Your task
An exact copy of the data below is needed; please leave out any pictures.

Data extract

######

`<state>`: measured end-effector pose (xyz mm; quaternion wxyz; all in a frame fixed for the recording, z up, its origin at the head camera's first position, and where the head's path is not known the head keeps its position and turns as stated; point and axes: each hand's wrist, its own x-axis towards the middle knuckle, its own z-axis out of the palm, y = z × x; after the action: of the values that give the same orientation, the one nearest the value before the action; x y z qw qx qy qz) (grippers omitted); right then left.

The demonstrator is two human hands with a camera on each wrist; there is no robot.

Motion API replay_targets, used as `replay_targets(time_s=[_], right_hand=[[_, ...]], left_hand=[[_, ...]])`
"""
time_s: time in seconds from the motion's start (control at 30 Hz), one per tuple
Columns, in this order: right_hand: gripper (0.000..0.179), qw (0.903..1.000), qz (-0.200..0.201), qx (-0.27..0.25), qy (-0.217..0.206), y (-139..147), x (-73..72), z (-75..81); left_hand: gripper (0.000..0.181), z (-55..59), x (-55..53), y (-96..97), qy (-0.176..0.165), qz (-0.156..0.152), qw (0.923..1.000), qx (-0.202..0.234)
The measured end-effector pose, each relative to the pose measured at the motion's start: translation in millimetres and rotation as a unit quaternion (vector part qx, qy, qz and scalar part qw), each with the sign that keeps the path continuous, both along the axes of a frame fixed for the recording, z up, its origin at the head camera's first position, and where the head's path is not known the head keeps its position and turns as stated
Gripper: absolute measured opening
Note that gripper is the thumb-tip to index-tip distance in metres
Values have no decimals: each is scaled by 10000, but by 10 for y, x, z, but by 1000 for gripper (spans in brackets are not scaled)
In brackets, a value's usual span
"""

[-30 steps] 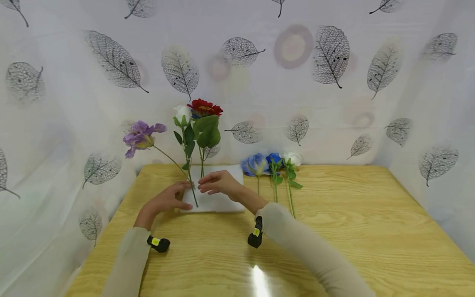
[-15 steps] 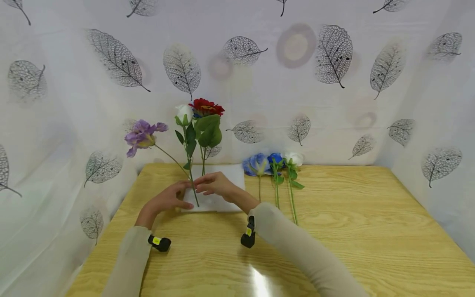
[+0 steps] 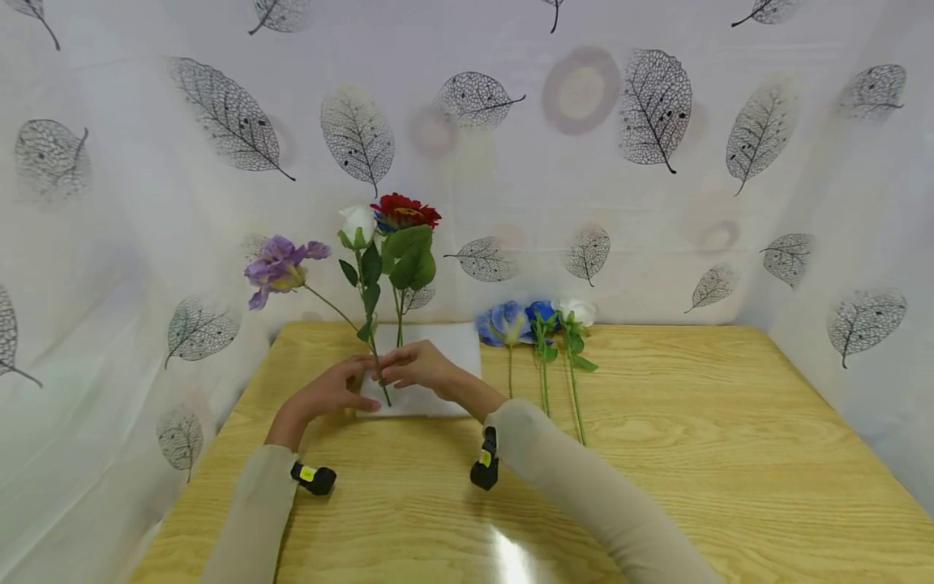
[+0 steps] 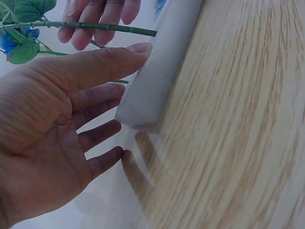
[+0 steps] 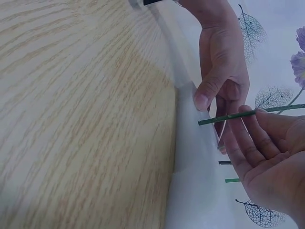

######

Task response
`<state>`: measured end-effector pose (xyz mm; quaternion wxyz; all in a frame fixed for the recording, z up, its origin at the head camera's first position, and where the head's path is not known the head keeps its position and turns as stated; point and axes: each hand's wrist, its own x-axis towards the middle knuckle, its own z-axis out of the palm, y = z × x; after the action: of the values that give the same orientation, the one nearest the value before the action; x y z qw qx qy qz) (grippers omitted); right then left.

The demonstrator is two human hands with a camera on each wrist; there is no robot.

Motion API replay_targets, used as `replay_targets(time_s=[_], right_hand=[[_, ...]], left_hand=[[_, ...]])`
"""
time_s: time in seconds from the motion's start (control at 30 Hz), one per tuple
Columns, in this order: right_hand: gripper (0.000..0.179), qw (0.903..1.000), qz (-0.200..0.201), qx (-0.27..0.25), qy (-0.217..0.206), y (-139..147), x (-73..72), z (-75..81); left_hand: gripper (0.000..0.181), z (-55..59), x (-55..53), y (-96..97), qy (-0.176..0.165), qz (-0.156..0.152), qw (0.923..1.000), qx (-0.202..0.234)
The measured end-effector pose, each relative to the pose measured at the motion's start: translation in millimetres and rotation as a unit quaternion (vector part qx, qy, qz and scalar part qw), each with the sign that keeps the path continuous, both along the axes of a frame fixed for the recording, z up, its origin at the head camera's first position, and where the head's path is not known the head keeps its position and turns as stated
Gripper: absolute measured opening
Note that gripper is the thumb-tip to index-tip distance in metres
Values have no decimals: each is scaled by 10000, but by 10 for y, x, z, but by 1000 for gripper (spans in brackets are not scaled)
In brackets, a value's usual span
"""

[-30 steps] 
[-15 steps] 
[+0 steps] 
[+0 steps] 
[+0 steps] 

That brings the answer to completion.